La evidencia para América Latina muestra además que los coeficientes de las elasticidades del crecimiento económico agrícola y del resto de la economía sobre la pobreza no son diferentes y que no es posible rechazar la hipótesis nula de que ambos coeficientes son iguales, utilizando los indicadores de pobreza de CEPAL. Sin embargo, el impacto del crecimiento económico agrícola sobre la pobreza es mayor que el impacto del crecimiento económico del resto de los sectores para el indicador de severidad de la pobreza considerando la línea de indigencia. De este modo, la composición del producto resulta relevante para combatir la severidad de la pobreza en América Latina (Bravo-Ortega y Lederman, 2005; Cervantes-Godoy y Dewbre, 2010; Ravallion y Datt, 1996).

Los resultados obtenidos en este estudio, con base en información de CEPAL, permiten argumentar que el efecto del crecimiento económico sobre la pobreza no es simétrico; esto es, la pobreza es más sensible a las caídas del ingreso que al aumento del ingreso, incluyendo el caso de la desagregación del impacto agrícola. En este sentido, resulta particularmente relevante evitar los episodios de caída del PIB agrícola y disponer de una red de protección social durante esos períodos; la información disponible muestra además que a los pobres les resulta más difícil enfrentar eventos climáticos extremos que puede incluso conducir a las conocidas trampas de pobreza y de baja productividad.

En este contexto, el cambio climático es un factor que incide sobre la pobreza en América Latina, ente otros canales a través de influir en el desempeño del sector agrícola. En efecto, la evidencia muestra que el cambio climático reduce el producto agrícola y en este sentido reduce el ritmo en el que se puede reducir la pobreza.
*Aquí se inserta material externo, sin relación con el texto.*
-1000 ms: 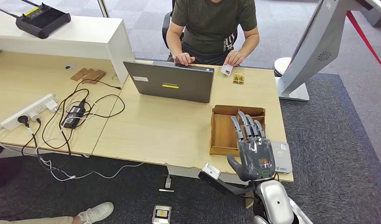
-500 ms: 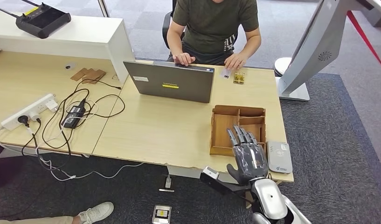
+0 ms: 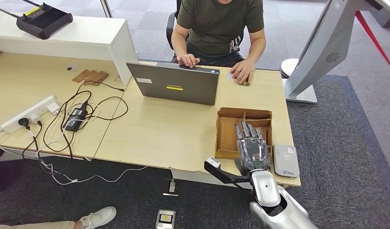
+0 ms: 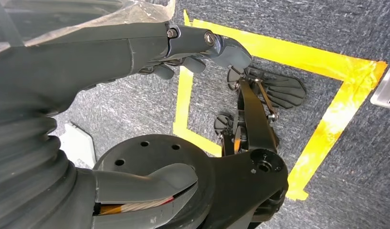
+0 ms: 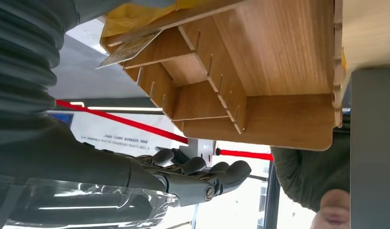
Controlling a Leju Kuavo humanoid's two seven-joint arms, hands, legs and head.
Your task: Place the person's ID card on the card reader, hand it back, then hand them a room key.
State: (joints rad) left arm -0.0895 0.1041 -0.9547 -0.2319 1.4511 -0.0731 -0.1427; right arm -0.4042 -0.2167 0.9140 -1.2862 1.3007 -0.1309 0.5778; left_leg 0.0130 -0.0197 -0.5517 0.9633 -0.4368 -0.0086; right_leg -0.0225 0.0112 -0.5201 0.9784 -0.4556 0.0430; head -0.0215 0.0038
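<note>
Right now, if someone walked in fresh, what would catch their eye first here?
Probably the robot's right hand, fingers spread, hovering over the wooden tray at the desk's near right edge, beside the grey card reader. Next, the person seated across the desk behind the laptop, one hand flat on the desk near its far edge.

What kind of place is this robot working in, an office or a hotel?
It looks like an office or lab set up as a mock reception desk: a person at a laptop, a power strip with loose cables, and a card reader beside a wooden tray.
</note>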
De este modo, el cambio climático es un factor que dificulta el cumplimiento de las metas de reducción de la pobreza. Por ejemplo, en un escenario con una pérdida simulada de 5,6% del producto agrícola de América Latina al 2025 entonces se estima que 3,8 millones de personas no saldrían de la indigencia como consecuencia del cambio climático; esta cifra puede ser incluso mayor en el caso en que la pérdida simulada sea consecuencia de caídas del producto y no solo de carencia de crecimiento. A su vez, al considerar el efecto de fertilización del carbono, el impacto promedio sobre la agricultura en la región al 2025 es de 3,4%. Ello implica 4,3% de personas menos que salen de la indigencia en relación con el escenario BAU lo que se traduce en 2,8 millones de personas que se mantiene en la indigencia como consecuencia del cambio climático. Así, estas pérdidas asociadas al cambio climático implican retardar las metas de reducción de la pobreza y por tanto resulta fundamental que América Latina y el Caribe (ALC) desarrolle una agricultura más dinámica, más inclusiva y más resiliente al cambioclimático como parte de una agenda social.